Provided material:
◆ ◆ ◆ ◆ ◆

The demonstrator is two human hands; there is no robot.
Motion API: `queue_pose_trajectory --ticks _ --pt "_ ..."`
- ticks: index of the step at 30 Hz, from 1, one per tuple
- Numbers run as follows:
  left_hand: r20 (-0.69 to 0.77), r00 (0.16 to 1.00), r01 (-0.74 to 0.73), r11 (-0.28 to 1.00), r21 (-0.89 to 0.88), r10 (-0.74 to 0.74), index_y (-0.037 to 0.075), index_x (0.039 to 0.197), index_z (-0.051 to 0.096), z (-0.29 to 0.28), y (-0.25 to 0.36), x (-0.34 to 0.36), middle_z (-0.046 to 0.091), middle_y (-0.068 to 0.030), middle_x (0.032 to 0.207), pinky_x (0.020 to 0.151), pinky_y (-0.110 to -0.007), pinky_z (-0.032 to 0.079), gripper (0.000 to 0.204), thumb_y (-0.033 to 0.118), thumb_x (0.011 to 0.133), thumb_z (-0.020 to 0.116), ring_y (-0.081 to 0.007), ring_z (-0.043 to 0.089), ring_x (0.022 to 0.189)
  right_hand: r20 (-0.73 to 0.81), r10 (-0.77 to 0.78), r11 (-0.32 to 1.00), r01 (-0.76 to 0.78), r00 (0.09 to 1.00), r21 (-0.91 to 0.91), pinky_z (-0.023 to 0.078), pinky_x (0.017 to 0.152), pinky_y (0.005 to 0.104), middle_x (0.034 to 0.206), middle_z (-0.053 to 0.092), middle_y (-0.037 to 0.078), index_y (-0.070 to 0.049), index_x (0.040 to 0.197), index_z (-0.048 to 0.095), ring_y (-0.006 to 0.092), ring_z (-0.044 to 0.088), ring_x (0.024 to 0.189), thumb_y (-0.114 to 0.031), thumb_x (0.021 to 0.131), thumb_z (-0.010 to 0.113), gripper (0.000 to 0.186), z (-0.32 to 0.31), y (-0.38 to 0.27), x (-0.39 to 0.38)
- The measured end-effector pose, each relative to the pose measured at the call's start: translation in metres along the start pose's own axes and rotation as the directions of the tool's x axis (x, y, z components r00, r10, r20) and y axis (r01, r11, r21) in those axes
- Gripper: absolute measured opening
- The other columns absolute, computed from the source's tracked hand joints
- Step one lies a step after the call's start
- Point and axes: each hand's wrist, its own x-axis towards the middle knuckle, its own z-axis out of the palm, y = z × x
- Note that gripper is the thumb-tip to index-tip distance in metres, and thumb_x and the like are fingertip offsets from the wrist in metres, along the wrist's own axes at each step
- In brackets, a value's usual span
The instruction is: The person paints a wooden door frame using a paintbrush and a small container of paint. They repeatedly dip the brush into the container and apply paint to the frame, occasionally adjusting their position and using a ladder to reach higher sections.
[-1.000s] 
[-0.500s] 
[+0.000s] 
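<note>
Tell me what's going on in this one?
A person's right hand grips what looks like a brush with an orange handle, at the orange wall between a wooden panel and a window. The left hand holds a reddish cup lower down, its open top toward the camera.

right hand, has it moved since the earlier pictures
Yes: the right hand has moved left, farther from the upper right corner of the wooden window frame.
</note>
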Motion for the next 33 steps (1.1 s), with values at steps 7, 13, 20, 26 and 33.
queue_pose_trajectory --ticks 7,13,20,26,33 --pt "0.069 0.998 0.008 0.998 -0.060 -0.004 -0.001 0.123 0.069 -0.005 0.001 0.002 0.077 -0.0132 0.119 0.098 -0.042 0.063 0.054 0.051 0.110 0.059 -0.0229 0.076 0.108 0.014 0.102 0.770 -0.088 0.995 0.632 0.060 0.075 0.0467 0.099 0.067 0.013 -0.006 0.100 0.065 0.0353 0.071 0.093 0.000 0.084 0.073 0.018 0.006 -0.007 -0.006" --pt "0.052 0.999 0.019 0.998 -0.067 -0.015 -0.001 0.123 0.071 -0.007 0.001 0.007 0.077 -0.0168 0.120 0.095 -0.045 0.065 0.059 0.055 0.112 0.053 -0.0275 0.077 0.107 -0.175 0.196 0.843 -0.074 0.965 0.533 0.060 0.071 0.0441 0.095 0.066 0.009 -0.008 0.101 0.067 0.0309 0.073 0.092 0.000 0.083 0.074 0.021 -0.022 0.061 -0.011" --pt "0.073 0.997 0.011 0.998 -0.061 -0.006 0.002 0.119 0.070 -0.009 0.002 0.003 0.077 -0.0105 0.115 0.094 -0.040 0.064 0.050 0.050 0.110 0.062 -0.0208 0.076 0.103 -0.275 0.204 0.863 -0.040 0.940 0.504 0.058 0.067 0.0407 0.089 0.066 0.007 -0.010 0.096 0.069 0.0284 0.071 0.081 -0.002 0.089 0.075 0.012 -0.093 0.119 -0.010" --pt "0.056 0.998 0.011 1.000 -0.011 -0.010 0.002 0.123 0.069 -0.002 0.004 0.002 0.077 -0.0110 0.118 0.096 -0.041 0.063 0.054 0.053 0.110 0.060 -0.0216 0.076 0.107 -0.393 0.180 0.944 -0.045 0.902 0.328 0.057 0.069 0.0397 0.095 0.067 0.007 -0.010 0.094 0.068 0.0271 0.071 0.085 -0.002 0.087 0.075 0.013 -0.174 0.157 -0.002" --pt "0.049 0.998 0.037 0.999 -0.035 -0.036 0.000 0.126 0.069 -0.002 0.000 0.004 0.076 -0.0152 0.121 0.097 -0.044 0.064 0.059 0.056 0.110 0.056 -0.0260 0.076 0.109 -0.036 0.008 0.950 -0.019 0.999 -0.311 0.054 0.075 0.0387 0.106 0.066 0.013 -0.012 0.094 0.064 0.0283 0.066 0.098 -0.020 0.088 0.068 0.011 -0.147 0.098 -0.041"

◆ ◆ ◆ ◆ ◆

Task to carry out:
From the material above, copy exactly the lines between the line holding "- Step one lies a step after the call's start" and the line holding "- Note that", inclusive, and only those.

Solved exercise:
- Step one lies a step after the call's start
- Point and axes: each hand's wrist, its own x-axis towards the middle knuckle, its own z-axis out of the palm, y = z × x
- Note that gripper is the thumb-tip to index-tip distance in metres, and thumb_x and the like are fingertip offsets from the wrist in metres, along the wrist's own axes at each step

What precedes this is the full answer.